_PROBLEM REQUIREMENTS_
Output the full listing below exactly, without the pictures.
■ ■ ■ ■ ■ ■ ■
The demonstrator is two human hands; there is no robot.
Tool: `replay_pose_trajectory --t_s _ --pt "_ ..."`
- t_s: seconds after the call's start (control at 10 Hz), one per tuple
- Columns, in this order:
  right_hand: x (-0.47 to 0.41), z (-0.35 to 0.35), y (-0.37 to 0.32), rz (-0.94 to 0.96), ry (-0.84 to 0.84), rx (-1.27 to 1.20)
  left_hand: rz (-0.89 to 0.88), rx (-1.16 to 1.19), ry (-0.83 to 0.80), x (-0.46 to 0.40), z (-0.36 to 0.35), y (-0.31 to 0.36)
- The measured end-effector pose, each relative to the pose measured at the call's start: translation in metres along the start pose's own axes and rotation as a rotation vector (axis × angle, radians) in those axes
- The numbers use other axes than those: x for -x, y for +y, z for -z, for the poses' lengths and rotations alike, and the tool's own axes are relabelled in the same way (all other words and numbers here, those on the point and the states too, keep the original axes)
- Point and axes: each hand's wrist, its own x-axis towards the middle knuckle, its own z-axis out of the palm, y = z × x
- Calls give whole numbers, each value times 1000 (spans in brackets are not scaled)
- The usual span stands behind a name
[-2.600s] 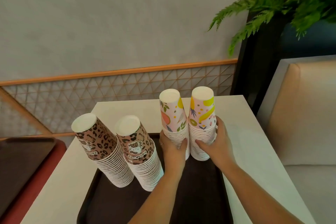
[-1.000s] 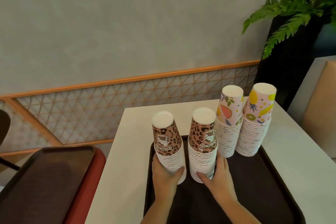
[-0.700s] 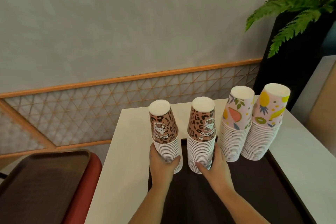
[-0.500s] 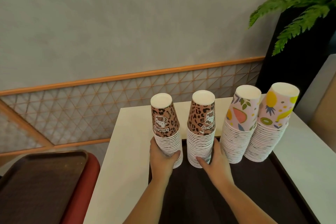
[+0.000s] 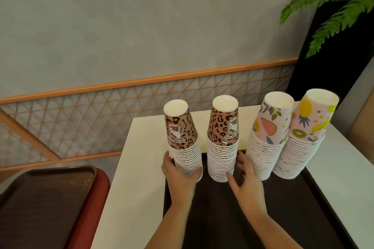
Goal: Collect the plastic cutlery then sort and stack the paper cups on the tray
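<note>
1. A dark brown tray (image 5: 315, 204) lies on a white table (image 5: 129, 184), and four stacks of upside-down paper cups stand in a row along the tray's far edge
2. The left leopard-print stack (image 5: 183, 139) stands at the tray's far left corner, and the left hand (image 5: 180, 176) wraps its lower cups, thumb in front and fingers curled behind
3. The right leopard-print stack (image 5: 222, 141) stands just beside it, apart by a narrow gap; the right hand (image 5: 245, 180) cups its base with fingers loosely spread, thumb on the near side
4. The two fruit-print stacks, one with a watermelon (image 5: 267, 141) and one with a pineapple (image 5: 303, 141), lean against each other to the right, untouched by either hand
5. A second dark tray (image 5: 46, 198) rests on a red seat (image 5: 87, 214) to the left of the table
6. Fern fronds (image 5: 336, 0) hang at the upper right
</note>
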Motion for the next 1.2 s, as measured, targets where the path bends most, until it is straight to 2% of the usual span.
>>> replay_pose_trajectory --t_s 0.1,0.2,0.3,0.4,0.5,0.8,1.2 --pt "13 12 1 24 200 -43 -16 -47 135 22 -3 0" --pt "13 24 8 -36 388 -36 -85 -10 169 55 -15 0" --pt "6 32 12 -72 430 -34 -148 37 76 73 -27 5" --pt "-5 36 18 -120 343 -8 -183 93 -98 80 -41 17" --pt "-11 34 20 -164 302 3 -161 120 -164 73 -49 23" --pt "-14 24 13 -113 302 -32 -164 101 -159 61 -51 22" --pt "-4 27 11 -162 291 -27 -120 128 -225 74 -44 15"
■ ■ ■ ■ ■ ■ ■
_RESULT OF THE EXERCISE_
The demonstrator is two human hands; there is no robot.
Tool: `replay_pose_trajectory --t_s _ --pt "_ ..."`
- t_s: seconds after the call's start (control at 10 Hz), one per tuple
- Columns, in this order:
  right_hand: x (-0.47 to 0.41), z (-0.35 to 0.35), y (-0.37 to 0.32), rz (-0.94 to 0.96), ry (-0.84 to 0.84), rx (-1.27 to 1.20)
  left_hand: rz (-0.89 to 0.88), rx (-1.16 to 1.19), ry (-0.83 to 0.80), x (-0.46 to 0.40), z (-0.36 to 0.35), y (-0.31 to 0.36)
- The measured end-effector pose, each relative to the pose measured at the call's start: translation in metres along the start pose's own axes and rotation as a rotation vector (axis × angle, radians) in those axes
- The numbers use other axes than those: x for -x, y for +y, z for -z, for the poses' lengths and rotations alike, and the tool's own axes are relabelled in the same way (all other words and numbers here, those on the point and the states too, keep the original axes)
- Point and axes: each hand's wrist, its own x-axis towards the middle knuckle, its own z-axis out of the palm, y = z × x
- Calls give whole numbers, each value times 1000 (spans in brackets are not scaled)
- The usual span stands behind a name
[-2.600s] 
[-1.000s] 
[-0.700s] 
[-0.500s] 
[+0.000s] 
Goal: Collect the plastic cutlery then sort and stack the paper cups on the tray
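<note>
1. A dark brown tray (image 5: 315, 204) lies on a white table (image 5: 129, 184), and four stacks of upside-down paper cups stand in a row along the tray's far edge
2. The left leopard-print stack (image 5: 183, 139) stands at the tray's far left corner, and the left hand (image 5: 180, 176) wraps its lower cups, thumb in front and fingers curled behind
3. The right leopard-print stack (image 5: 222, 141) stands just beside it, apart by a narrow gap; the right hand (image 5: 245, 180) cups its base with fingers loosely spread, thumb on the near side
4. The two fruit-print stacks, one with a watermelon (image 5: 267, 141) and one with a pineapple (image 5: 303, 141), lean against each other to the right, untouched by either hand
5. A second dark tray (image 5: 46, 198) rests on a red seat (image 5: 87, 214) to the left of the table
6. Fern fronds (image 5: 336, 0) hang at the upper right
</note>
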Motion for the next 1.2 s, as measured, targets where the path bends most, until it is straight to 2% of the usual span.
>>> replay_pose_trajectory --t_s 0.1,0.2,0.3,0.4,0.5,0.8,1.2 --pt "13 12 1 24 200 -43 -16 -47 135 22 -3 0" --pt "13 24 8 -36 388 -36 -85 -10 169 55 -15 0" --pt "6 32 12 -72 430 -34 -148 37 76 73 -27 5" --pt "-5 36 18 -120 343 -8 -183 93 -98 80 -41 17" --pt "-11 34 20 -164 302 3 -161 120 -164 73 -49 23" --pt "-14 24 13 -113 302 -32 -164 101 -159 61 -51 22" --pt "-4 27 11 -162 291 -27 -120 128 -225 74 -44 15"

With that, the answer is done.